Book The Notorious Benedict Arnold

Download or read book The Notorious Benedict Arnold written by Steve Sheinkin and published by Flash Point. This book was released on 2010-11-09 with total page 353 pages. Available in PDF, EPUB and Kindle. Book excerpt: New York Times bestselling author, Newbery Honor recipient, and National Book Award finalist Steve Sheinkin presents both the heroism and the treachery of one of the Revolutionary War's most infamous players in his biography of Benedict Arnold. Winner of the Boston Globe-Horn Book Award for Nonfiction Winner of the YALSA-ALA Award for Excellence in Young Adult Nonfiction Most people know that Benedict Arnold was America's first, most notorious traitor. Few know that he was also one of its greatest Revolutionary War heroes. Steve Sheinkin's accessible biography, The Notorious Benedict Arnold, introduces young readers to the real Arnold: reckless, heroic, and driven.

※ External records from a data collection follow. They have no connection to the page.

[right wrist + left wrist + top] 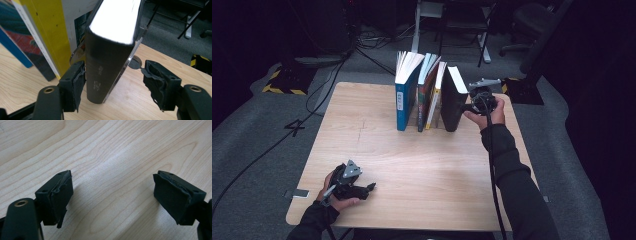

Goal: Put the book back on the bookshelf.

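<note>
- Wooden table (412, 165), light grain. Four books stand upright in a row near its far edge, spines toward the person.
- Row from the left in the high view: blue book (403, 97), a dark one with a red-patterned cover (426, 95), a thin yellow book (435, 97), then the black book (453, 100) at the right end.
- Books lean slightly; pages fan open at the top of the blue one.
- Right gripper (469, 106) sits level at the black book's right side, in the person's right hand (489, 116).
- Right gripper view: the black book (110, 57) stands between the jaws, spine facing the camera. The left pad (79, 81) lies against the spine edge or just beside it (contact hard to judge at this angle); the right pad (156, 80) stands clear of the cover. Jaws spread, not pinching.
- A clear plastic sheet (125, 67) edges the book's right cover.
- Yellow book (48, 32) just beside the black one, on its left.
- Left gripper (367, 189) rests low over the table's near left corner, in the left hand (337, 195), well apart from the books.
- Left gripper view: jaws wide apart, bare wood (112, 170) between them.
</note>
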Available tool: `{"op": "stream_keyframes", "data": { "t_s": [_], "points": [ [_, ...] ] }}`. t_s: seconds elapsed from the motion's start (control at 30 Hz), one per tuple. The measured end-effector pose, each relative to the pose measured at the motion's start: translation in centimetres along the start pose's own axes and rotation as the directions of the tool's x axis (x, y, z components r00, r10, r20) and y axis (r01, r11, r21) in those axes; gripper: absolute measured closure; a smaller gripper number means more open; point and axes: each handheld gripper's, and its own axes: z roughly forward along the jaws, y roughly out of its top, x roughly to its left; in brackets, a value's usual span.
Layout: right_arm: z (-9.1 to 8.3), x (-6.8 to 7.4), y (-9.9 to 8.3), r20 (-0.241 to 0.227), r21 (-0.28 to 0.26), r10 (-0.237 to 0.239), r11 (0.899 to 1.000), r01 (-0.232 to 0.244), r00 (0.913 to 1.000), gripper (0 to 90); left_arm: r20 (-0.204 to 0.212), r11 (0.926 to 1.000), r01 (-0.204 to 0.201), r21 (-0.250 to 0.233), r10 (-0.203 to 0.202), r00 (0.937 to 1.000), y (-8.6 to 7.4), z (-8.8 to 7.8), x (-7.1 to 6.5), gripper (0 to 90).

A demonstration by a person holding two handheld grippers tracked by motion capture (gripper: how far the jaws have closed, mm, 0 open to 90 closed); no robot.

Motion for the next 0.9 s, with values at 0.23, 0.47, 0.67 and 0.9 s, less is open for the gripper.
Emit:
{"op": "stream_keyframes", "data": {
  "t_s": [0.23, 0.47, 0.67, 0.9],
  "points": [
    [-0.5, -0.1, -1.0, -0.022, -0.001, -0.021, 1.0, 0.021, 0.9995, 34.6, 0.0, 1.0, 0.0, 0.0, 0.0, 1.0, 0.0, 0.0, 0.0, 16.4],
    [-1.2, 0.4, -2.5, -0.049, -0.005, -0.078, 0.997, 0.078, 0.9958, 33.8, 0.0, 1.0, 0.0, -0.001, 0.0, 1.0, 0.0, 0.0, 0.0, 16.4],
    [-1.7, 0.6, -3.6, -0.064, -0.006, -0.112, 0.994, 0.112, 0.9917, 33.2, 0.0, 1.0, 0.0, 0.0, 0.0, 1.0, 0.0, 0.0, 0.0, 16.4],
    [-2.3, 0.8, -4.8, -0.071, -0.014, -0.14, 0.99, 0.14, 0.9875, 33.1, 0.0, 1.0, 0.0, 0.0, 0.0, 1.0, 0.0, 0.0, 0.0, 16.4]
  ]
}}
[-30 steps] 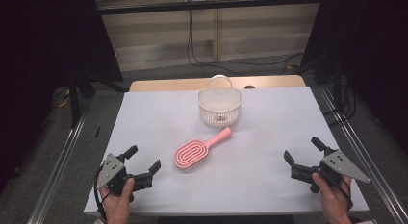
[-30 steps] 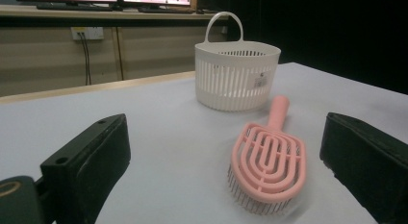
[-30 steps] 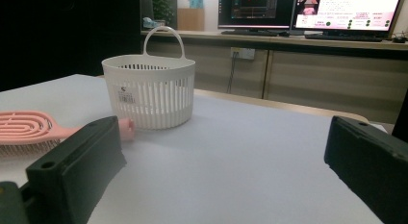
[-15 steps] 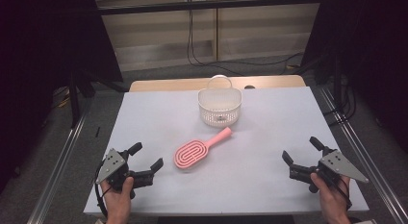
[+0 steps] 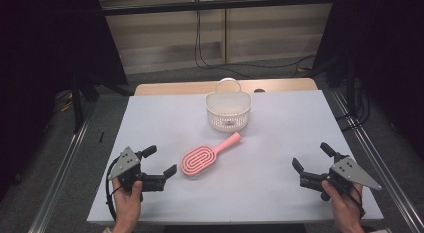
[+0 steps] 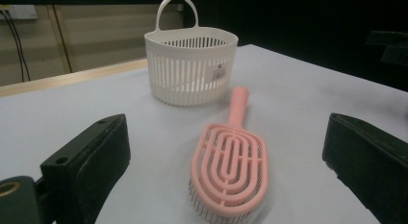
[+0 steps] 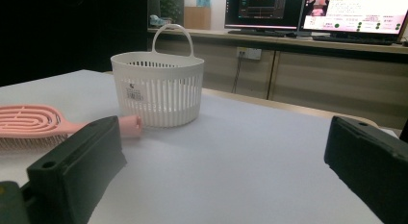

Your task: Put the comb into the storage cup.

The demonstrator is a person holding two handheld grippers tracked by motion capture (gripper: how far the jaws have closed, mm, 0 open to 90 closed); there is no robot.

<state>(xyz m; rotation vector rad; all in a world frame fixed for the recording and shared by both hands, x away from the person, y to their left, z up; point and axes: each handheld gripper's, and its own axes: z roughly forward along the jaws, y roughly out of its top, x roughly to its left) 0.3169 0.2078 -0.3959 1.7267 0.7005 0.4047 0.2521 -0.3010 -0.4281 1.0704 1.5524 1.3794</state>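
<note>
Both grippers, left gripper point(image 5: 159, 162) and right gripper point(image 5: 311, 157), are held wide open and empty. Approach is judged underway; the pink plastic vented hairbrush point(image 5: 202, 157) near the white slotted plastic basket point(image 5: 228, 110) should be grasped next.

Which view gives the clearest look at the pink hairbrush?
The left gripper view: the pink hairbrush lies close ahead between the open jaws, bristles down. The high view shows it whole but small, near the left claw. The right gripper view catches it side-on at the edge.
</note>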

Packed with first-person accounts, astonishing American Revolution battle scenes, and surprising twists, this is a gripping and true adventure tale from history. “Sheinkin sees Arnold as America's ‘original action hero' and succeeds in writing a brilliant, fast-paced biography that reads like an adventure novel...The author's obvious mastery of his material, lively prose and abundant use of eyewitness accounts make this one of the most exciting biographies young readers will find.” —Kirkus Reviews (starred review) “Several complex political, social, and military themes emerge, one of the most prominent being that within the Continental army, often simplistically depicted as single-minded patriots, beat hearts scheming with political machinations that are completely familiar today...Arnold's inexorable clash with Gates and his decision to turn traitor both chill and compel.” —Horn Book Magazine (starred review) Also by Steve Sheinkin: Bomb: The Race to Build—and Steal—the World's Most Dangerous Weapon The Port Chicago 50: Disaster, Mutiny, and the Fight for Civil Rights Undefeated: Jim Thorpe and the Carlisle Indian School Football Team Most Dangerous: Daniel Ellsberg and the Secret History of the Vietnam War Which Way to the Wild West?: Everything Your Schoolbooks Didn't Tell You About Westward Expansion King George: What Was His Problem?: Everything Your Schoolbooks Didn't Tell You About the American Revolution Two Miserable Presidents: Everything Your Schoolbooks Didn't Tell You About the Civil War Born to Fly: The First Women's Air Race Across America

Book The Port Chicago 50

Download or read book The Port Chicago 50 written by Steve Sheinkin and published by . This book was released on 2014 with total page 200 pages. Available in PDF, EPUB and Kindle. Book excerpt: Presents an account of the 1944 civil rights protest involving hundreds of African-American Navy servicemen who were unjustly charged with mutiny for refusing to work in unsafe conditions after the deadly Port Chicago explosion.

Book How I Discovered Poetry

Download or read book How I Discovered Poetry written by Marilyn Nelson and published by Penguin. This book was released on 2014-01-14 with total page 114 pages. Available in PDF, EPUB and Kindle. Book excerpt: A powerful and thought-provoking Civil Rights era memoir from one of America’s most celebrated poets. Looking back on her childhood in the 1950s, Newbery Honor winner and National Book Award finalist Marilyn Nelson tells the story of her development as an artist and young woman through fifty eye-opening poems. Readers are given an intimate portrait of her growing self-awareness and artistic inspiration along with a larger view of the world around her: racial tensions, the Cold War era, and the first stirrings of the feminist movement. A first-person account of African-American history, this is a book to study, discuss, and treasure.